A possible criticism of the above scenario can be raised from the fact that initial values of CV were the same at all %MVC in both subject groups. This is an issue still under debate; however, in this respect our results are coherent with experimental (Merletti et al. 2002; Merletti and Roy 1996) and simulation (Farina et al. 2002) studies. These authors showed that in general the recruitment of a large MU that either is deep or has a wide innervation zone may generate MU action potentials of long duration that can cause a decrease in MDF associated with an increase in torque and estimated CV. The recruitment of a very deep MU may increase torque with no significant change in either the MDF or CV estimates.
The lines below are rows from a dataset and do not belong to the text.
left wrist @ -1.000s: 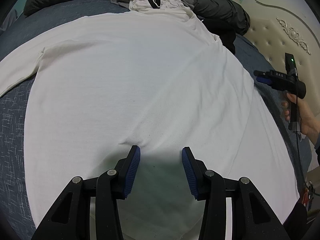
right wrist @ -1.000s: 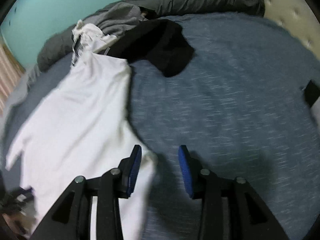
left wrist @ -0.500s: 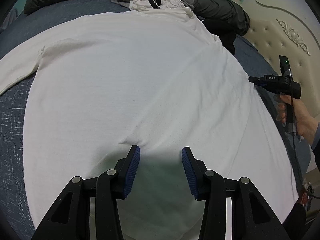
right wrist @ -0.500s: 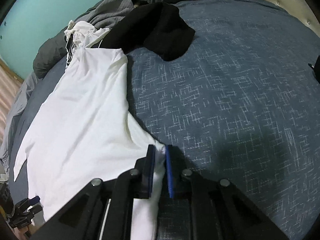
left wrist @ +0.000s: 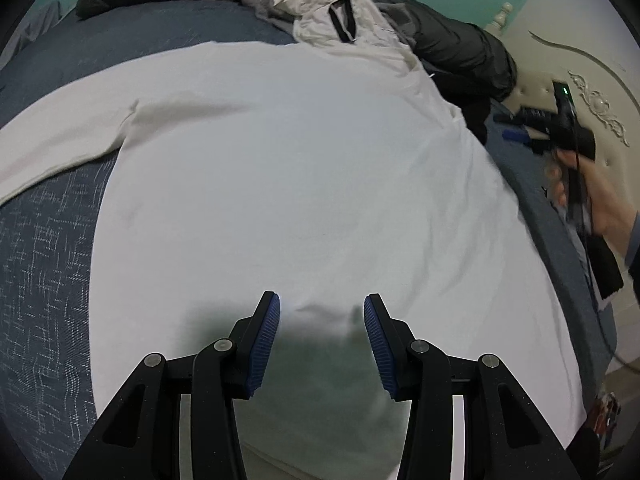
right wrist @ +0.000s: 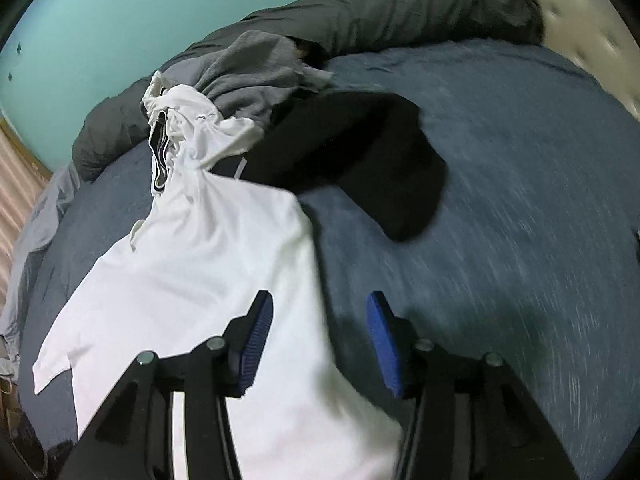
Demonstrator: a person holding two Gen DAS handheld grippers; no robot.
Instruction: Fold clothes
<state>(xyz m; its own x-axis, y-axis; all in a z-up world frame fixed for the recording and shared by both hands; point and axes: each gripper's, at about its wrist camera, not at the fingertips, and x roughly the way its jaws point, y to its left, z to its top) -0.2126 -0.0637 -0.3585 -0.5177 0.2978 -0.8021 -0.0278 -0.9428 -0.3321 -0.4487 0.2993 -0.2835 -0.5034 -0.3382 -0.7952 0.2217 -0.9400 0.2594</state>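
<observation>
A white long-sleeved shirt (left wrist: 300, 168) lies spread flat on the blue bed, one sleeve stretched to the left. My left gripper (left wrist: 321, 308) is open and hovers over the shirt's lower middle, holding nothing. In the right wrist view the same shirt (right wrist: 208, 264) lies at the left. My right gripper (right wrist: 320, 306) is open and empty above the shirt's right edge, lifted off the bed. It also shows in the left wrist view (left wrist: 520, 126), held up by a hand at the right.
A pile of clothes lies at the head of the bed: a dark grey jacket (right wrist: 400, 12), a grey garment (right wrist: 256, 68), a black garment (right wrist: 372, 152) and a crumpled white one (left wrist: 320, 12). The blue bedspread (right wrist: 520, 180) spreads right. A cream headboard (left wrist: 592, 92) stands at the far right.
My right gripper, shut on the shirt's right edge half a second ago, has opened, let go and lifted away toward the collar end. My left gripper has stayed open over the shirt.
</observation>
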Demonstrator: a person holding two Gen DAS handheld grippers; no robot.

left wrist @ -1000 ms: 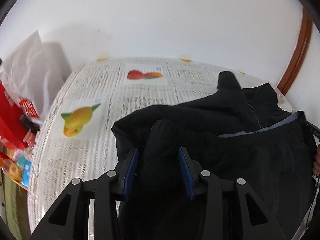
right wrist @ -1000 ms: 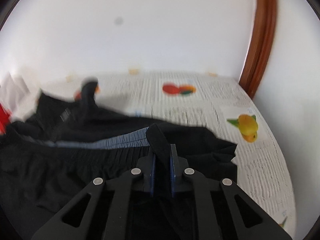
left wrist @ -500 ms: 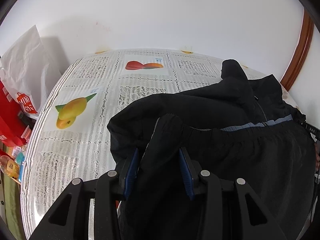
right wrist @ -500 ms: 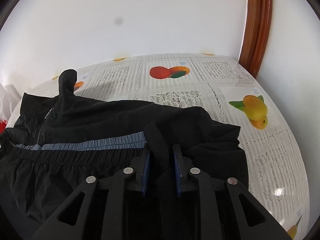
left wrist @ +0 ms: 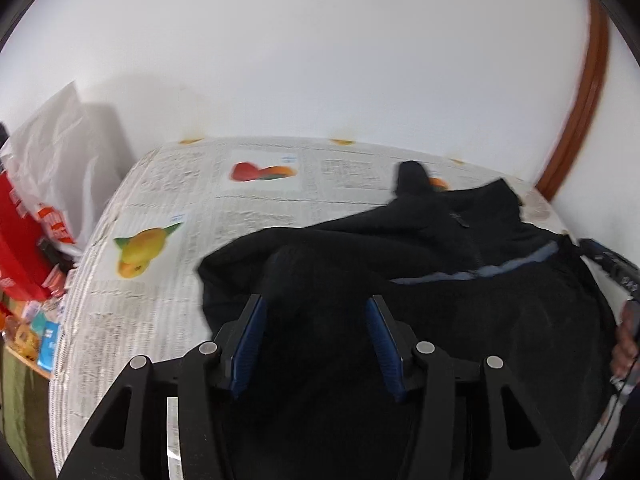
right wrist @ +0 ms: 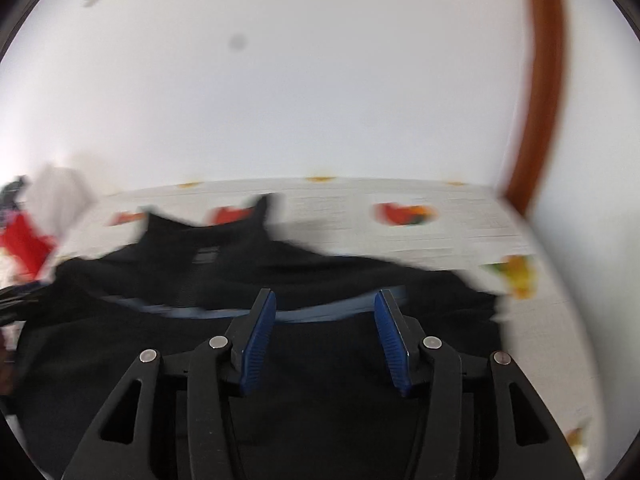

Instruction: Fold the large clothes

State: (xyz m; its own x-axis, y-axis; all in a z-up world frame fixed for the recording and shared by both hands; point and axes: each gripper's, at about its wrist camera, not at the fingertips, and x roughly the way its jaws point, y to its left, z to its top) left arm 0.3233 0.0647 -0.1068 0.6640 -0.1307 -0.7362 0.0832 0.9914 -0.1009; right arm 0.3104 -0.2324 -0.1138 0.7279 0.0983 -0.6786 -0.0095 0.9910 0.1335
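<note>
Jacket (left wrist: pixel 460 280) folded hem-up on counter (left wrist: pixel 168 184); both grippers' fingers (left wrist: pixel 250 330) (right wrist: pixel 260 332) opening, cloth released. Next: regrip side, fold across.

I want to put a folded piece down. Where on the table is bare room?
Free: patterned tablecloth between black jacket and red-and-white bags; also the strip by the white wall. Crowded: the jacket side.

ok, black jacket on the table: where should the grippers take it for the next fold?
Probably the black jacket by its left edge, where the folded cloth bunches and stands up off the tablecloth. Come from the bare cloth on that side, low, pads above and below the fold. The left gripper, jaws opening, is nearest. The collar peak suits less.
</note>
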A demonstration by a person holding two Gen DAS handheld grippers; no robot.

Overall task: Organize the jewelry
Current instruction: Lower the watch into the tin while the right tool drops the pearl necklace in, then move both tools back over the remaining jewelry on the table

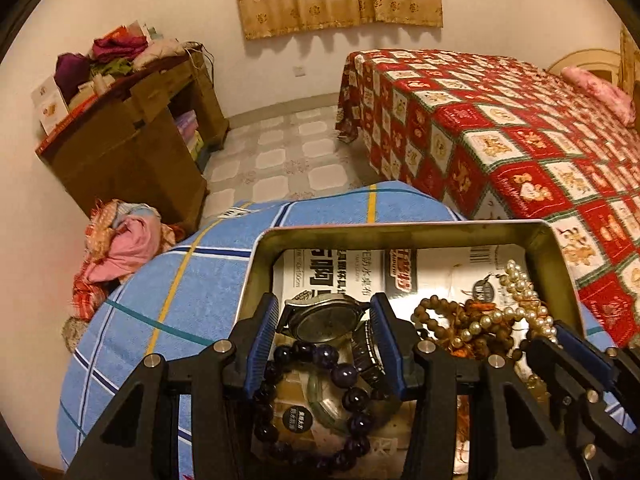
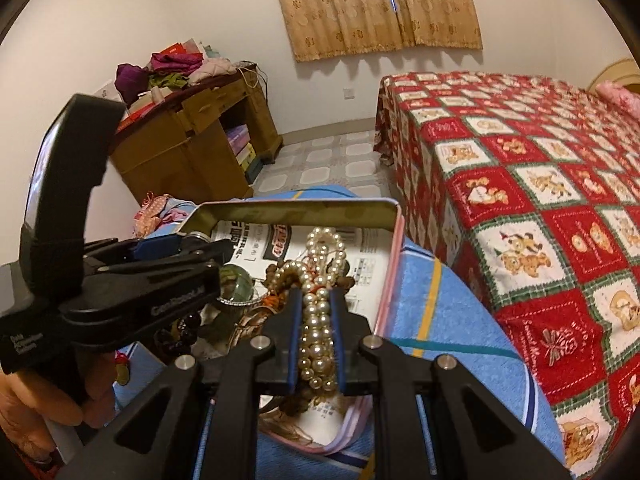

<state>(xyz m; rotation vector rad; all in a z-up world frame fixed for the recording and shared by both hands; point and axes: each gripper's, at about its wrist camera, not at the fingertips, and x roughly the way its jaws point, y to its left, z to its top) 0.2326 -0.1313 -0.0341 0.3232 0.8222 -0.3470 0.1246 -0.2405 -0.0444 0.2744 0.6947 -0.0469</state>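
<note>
Right gripper (image 2: 316, 312) is clamped on the pearl strand (image 2: 320, 280), both blue pads pressed against the bunched beads, and the rest of that strand loops forward over the tangle in the tin. Over on the other side, the left gripper (image 1: 326, 332) has its jaws spread wide apart, one pad on each side of the wristwatch (image 1: 326, 318), not gripping anything; the watch face sits tilted between the pads with its band curling down beside the right pad. Just below the watch, a bracelet of dark purple beads (image 1: 316, 392) rings a translucent bangle (image 1: 332, 404).

To the right of that, brown wooden beads (image 1: 444, 320) are knotted up with the pearls and some orange cord, all of it heaped together so you cannot tell which strand lies on top. Everything rests inside an open metal tin (image 1: 400, 230) lined with printed paper. From the right wrist view the left gripper's black body crosses in from the left, a hand (image 2: 52, 396) wrapped around its handle.

The tin sits on a blue plaid cloth (image 1: 168, 280). Beyond it, a bed under a red patchwork cover (image 2: 540, 184) fills the right side, a wooden cabinet (image 2: 192, 148) piled with clothes stands against the left wall, and tan curtains (image 2: 376, 4) hang at the back.
</note>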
The major relevance of the present study is that data were collected in the same subjects within the same experimental design. In synthesis, our results demonstrated that the most relevant difference in muscular physiology between younger and older individuals is not the force but the velocity. This is the reason for the decreased power of older individuals, which is the age-related muscular impairment with the greatest impact on the older person’s daily activities. The fact that the maximum voluntary force, scaled for unit of muscular area (which approximately represents the sarcomere density) is the same in young and old individuals suggests that MU recruitment is the same in both groups. Thus, reduced MU recruitment is an unlikely candidate (De Serres and Enoka 1998) for the reduced power generation capacity of older muscles, while a prevalent role for a modification of muscle fibre type composition with aging should be involved. In fact, a central inability to recruit fast twitch MUs cannot be excluded, but in this case, we must admit that some MUs remain silent even during the most strenuous effort. At the same level of specific force, fewer MUs would be recruited in older subjects than in younger ones, meaning that older MUs ought to be stronger and this seems unlikely. Kamen et al (1995) showed that the MU discharge rate during maximal muscle activation was lower in older than in younger subjects. Our results do not conflict with this evidence: in our experiments the MVC was equal in both groups, and a tetanic contraction was achieved in both groups. If the discharge rate was lower in the older subjects, this means that slow twitch MUs (with a lower fusion frequency) predominate. In conclusion, the main results of the present study can be summarized as follows: the isometric endurance is longer in older than in younger individuals, independently of the absolute force of the subjects; the modifications of muscle fibre CV during isometric effort progress less rapidly in older than younger individuals, as do those of the MDF; the shortening velocity of the elbow flexors is lower in older than in younger individuals, thus the power of the older individual is reduced accordingly.